Comment fonctionne vraiment l’IA du vin ?
Il n’y a pas une seule façon d’utiliser l’IA pour choisir un vin : chaque appli a développé ses recettes maison. Pour comprendre ce qui se passe en coulisses, petit tour d’horizon des approches les plus répandues (et de leurs limites).
1. L’analyse de données massives
Certaines applications, comme Vivino ou WineAdvisor, reposent sur des millions de notes et d’avis de consommateurs.
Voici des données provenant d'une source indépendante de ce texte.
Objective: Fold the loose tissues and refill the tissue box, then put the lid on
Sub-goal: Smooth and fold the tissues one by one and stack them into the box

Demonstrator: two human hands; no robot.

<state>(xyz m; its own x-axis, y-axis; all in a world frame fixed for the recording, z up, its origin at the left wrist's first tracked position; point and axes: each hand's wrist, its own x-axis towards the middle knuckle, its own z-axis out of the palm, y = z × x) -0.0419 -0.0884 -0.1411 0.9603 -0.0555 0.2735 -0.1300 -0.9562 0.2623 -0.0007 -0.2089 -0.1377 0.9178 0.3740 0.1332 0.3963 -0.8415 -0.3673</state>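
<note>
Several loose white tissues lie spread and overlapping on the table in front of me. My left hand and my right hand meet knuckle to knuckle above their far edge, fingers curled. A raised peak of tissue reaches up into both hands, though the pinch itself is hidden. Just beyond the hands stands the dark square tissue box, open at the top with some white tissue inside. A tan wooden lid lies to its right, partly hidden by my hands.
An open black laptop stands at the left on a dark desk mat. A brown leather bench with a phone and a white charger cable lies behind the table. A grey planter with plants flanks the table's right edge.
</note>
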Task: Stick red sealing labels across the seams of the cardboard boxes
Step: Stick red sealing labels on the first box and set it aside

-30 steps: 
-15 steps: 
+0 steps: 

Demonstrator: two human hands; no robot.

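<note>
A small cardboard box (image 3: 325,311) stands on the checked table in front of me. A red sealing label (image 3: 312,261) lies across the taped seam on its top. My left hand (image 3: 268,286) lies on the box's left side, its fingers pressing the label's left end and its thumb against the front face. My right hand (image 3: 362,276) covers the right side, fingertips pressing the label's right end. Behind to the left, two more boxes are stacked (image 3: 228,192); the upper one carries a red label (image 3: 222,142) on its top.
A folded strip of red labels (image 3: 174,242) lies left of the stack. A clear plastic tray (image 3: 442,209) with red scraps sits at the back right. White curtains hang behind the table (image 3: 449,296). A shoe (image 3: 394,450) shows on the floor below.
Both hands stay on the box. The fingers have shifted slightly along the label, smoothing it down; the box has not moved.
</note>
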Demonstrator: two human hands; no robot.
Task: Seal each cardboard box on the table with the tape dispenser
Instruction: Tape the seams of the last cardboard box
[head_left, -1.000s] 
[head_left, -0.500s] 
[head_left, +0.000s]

L’IA fait de la cavale avec ces datas : elle repère des schémas de préférence, détecte les tendances, et peut prédire (avec plus ou moins de bonheur !) vos goûts à partir des profils “qui vous ressemblent”. C’est la logique de la recommandation collaborative popularisée par Netflix et Spotify, mais version vin : “des personnes ayant aimé cette Syrah chilienne ont aussi aimé cette Côte-Rôtie…”
Chiffre clé : Vivino revendique plus de 80 millions d’avis d’utilisateurs, ce qui en fait la plus grande base de données collaborative mondiale sur le vin (source : Vivino).
2. L’analyse sensorielle grâce au machine learning
Plus subtil : certains acteurs misent sur le machine learning et la reconnaissance sémantique. C’est le cas de Winewoo ou de Rachel, l’IA du site Twil, capable d’analyser des termes comme “très fruité”, “tanins ronds”, “minéralité”, etc. Les algorithmes comparent vos impressions avec celles de milliers de dégustateurs, affinant peu à peu votre “carte gustative personnalisée”. À chaque nouveau vin goûté, la machine apprend, corrige, et affine ses prévisions.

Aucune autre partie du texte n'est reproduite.